Output only the lines below that start at the line containing "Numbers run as" and end at the line containing "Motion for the", with both ends kept.
################
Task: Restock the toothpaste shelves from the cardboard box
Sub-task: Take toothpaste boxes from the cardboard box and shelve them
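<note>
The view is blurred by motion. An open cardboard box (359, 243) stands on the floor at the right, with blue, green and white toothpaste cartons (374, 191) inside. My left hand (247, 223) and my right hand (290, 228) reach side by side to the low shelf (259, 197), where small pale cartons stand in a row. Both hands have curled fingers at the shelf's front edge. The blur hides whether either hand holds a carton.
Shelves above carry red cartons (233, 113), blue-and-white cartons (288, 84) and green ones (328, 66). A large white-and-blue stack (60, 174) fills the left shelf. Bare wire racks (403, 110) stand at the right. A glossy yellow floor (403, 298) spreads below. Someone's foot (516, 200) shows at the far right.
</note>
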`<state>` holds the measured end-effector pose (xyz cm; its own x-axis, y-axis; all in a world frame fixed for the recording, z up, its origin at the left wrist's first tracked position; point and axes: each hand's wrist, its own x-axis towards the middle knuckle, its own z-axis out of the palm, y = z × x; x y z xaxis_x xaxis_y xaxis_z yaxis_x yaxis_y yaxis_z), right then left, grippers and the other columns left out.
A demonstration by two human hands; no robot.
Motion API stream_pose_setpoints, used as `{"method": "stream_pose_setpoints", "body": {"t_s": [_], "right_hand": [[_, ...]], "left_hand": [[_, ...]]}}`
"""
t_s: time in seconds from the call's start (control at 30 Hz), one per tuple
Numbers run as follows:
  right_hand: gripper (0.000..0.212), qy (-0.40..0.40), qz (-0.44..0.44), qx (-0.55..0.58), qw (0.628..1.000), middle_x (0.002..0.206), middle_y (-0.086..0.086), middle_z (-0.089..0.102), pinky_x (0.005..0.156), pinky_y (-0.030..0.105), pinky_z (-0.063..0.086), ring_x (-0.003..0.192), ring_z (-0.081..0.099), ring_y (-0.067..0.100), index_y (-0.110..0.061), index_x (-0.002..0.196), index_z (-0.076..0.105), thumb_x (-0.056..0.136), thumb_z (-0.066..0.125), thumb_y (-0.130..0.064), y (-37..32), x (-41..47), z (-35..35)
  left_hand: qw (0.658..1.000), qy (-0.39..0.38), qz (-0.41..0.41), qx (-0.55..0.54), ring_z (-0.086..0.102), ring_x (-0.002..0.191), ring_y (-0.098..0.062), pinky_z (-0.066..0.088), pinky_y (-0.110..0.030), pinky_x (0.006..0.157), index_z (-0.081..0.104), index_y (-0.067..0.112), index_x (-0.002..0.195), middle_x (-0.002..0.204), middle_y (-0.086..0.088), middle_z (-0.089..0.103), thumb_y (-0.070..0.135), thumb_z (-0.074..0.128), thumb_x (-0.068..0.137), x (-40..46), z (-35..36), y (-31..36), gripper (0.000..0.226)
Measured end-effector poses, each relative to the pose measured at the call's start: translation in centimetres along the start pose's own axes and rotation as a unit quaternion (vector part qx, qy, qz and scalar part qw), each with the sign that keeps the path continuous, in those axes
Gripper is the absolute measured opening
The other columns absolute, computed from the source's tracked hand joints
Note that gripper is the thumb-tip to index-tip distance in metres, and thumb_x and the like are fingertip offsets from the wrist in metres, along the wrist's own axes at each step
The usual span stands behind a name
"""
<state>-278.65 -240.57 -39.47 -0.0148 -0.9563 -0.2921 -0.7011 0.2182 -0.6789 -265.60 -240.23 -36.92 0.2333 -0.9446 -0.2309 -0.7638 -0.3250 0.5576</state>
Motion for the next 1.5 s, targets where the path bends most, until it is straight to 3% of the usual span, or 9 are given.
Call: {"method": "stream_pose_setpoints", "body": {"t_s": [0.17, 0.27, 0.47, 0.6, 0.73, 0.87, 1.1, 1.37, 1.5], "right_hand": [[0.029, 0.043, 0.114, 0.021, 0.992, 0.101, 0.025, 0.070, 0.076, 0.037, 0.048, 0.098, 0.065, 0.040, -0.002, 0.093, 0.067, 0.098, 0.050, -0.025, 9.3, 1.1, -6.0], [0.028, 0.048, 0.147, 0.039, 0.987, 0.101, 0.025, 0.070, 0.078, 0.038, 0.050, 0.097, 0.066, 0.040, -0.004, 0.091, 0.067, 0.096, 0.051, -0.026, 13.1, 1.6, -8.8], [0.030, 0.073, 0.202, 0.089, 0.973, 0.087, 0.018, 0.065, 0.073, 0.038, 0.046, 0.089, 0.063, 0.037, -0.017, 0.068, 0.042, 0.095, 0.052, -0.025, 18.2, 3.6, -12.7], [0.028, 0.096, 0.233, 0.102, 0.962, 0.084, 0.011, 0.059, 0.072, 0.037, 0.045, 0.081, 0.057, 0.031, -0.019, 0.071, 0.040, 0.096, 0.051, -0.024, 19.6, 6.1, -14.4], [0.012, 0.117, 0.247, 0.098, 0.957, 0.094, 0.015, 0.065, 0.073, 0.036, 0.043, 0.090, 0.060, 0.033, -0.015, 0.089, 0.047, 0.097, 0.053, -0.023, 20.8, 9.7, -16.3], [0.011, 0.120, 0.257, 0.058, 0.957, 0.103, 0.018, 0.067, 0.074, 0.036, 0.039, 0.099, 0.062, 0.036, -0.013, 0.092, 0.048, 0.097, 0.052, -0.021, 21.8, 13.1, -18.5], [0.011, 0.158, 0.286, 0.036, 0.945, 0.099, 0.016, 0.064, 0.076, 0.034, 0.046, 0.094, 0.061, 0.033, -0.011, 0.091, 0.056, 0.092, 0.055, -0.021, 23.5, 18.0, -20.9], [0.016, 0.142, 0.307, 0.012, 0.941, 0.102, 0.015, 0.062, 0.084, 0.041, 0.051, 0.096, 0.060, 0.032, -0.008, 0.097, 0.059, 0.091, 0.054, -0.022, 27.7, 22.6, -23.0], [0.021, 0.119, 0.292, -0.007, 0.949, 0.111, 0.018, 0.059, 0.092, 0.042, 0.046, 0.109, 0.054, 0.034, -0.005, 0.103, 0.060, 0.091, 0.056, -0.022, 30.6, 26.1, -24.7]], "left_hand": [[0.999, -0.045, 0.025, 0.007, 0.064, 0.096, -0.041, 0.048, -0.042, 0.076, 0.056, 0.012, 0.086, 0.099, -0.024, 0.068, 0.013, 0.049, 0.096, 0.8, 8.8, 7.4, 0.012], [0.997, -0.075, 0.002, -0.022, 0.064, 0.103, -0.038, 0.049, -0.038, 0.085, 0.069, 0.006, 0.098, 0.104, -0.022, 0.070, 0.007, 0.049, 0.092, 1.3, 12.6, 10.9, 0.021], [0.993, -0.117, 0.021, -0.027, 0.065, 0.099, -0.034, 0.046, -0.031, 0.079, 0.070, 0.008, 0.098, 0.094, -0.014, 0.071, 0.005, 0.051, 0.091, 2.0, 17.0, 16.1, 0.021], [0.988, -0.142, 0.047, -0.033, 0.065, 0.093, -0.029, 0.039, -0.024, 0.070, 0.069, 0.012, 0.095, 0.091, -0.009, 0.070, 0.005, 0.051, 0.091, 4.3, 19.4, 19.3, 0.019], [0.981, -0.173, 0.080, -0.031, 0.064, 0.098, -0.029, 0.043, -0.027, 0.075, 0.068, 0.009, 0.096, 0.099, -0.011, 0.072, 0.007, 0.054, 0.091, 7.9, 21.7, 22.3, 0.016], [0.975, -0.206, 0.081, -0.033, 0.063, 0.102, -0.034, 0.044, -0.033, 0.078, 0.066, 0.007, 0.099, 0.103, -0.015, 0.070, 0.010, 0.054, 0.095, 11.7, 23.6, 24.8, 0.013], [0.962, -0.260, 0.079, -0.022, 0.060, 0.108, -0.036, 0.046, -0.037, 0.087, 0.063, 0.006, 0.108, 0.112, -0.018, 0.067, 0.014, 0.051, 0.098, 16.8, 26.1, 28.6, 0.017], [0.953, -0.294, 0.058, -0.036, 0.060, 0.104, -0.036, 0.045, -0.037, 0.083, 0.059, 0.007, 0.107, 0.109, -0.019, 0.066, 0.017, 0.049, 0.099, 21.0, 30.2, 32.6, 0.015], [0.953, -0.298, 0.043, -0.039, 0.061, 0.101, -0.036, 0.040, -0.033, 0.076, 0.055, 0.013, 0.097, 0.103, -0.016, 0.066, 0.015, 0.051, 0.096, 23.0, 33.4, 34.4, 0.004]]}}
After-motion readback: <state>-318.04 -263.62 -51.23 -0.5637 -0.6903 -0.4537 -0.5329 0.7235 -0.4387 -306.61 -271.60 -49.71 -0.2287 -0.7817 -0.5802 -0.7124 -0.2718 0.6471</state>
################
#### Output of the exercise
Numbers run as follows:
  right_hand: gripper (0.000..0.212), qy (-0.40..0.40), qz (-0.44..0.44), qx (-0.55..0.58), qw (0.628..1.000), middle_x (0.002..0.206), middle_y (-0.086..0.086), middle_z (-0.089..0.102), pinky_x (0.005..0.156), pinky_y (-0.030..0.105), pinky_z (-0.063..0.086), ring_x (-0.003..0.192), ring_z (-0.081..0.099), ring_y (-0.067..0.100), index_y (-0.110..0.061), index_x (-0.002..0.196), index_z (-0.076..0.105), thumb_x (-0.056..0.136), thumb_z (-0.066..0.125), thumb_y (-0.130..0.064), y (-37..32), x (-41..47), z (-35..35)
  left_hand: qw (0.658..1.000), qy (-0.39..0.38), qz (-0.41..0.41), qx (-0.55..0.54), ring_z (-0.086..0.102), ring_x (-0.002..0.191), ring_y (-0.098..0.062), pinky_z (-0.066..0.088), pinky_y (-0.110..0.030), pinky_x (0.006..0.157), index_z (-0.081..0.104), index_y (-0.067..0.112), index_x (-0.002..0.195), middle_x (-0.002..0.204), middle_y (-0.086..0.088), middle_z (-0.089..0.103), thumb_y (-0.070..0.135), thumb_z (-0.074..0.128), thumb_x (-0.068..0.137), x (-40..46), z (-35..36), y (-31..36), gripper (0.000..0.226)
Measured end-effector poses, each relative to the pose measured at the call's start: translation in centimetres along the start pose's own axes and rotation as a unit quaternion (vector part qx, qy, qz and scalar part qw), each with the sign that keeps the path continuous, in those axes
Gripper is the absolute measured opening
The other columns absolute, computed from the source's tracked hand joints
Note that gripper is the thumb-tip to index-tip distance in metres, and thumb_x and the like are fingertip offsets from the wrist in metres, along the wrist's own axes at each step
The usual span stands behind a name
"""
<state>-278.65 -240.57 -39.47 -0.0148 -0.9563 -0.2921 -0.7011 0.2182 -0.6789 -265.60 -240.23 -36.92 0.2333 -0.9446 -0.2309 -0.7638 -0.3250 0.5576</state>
Motion for the next 1.5 s, targets where the path bends most, until it is straight to 3% of the usual span, or 9 are given.

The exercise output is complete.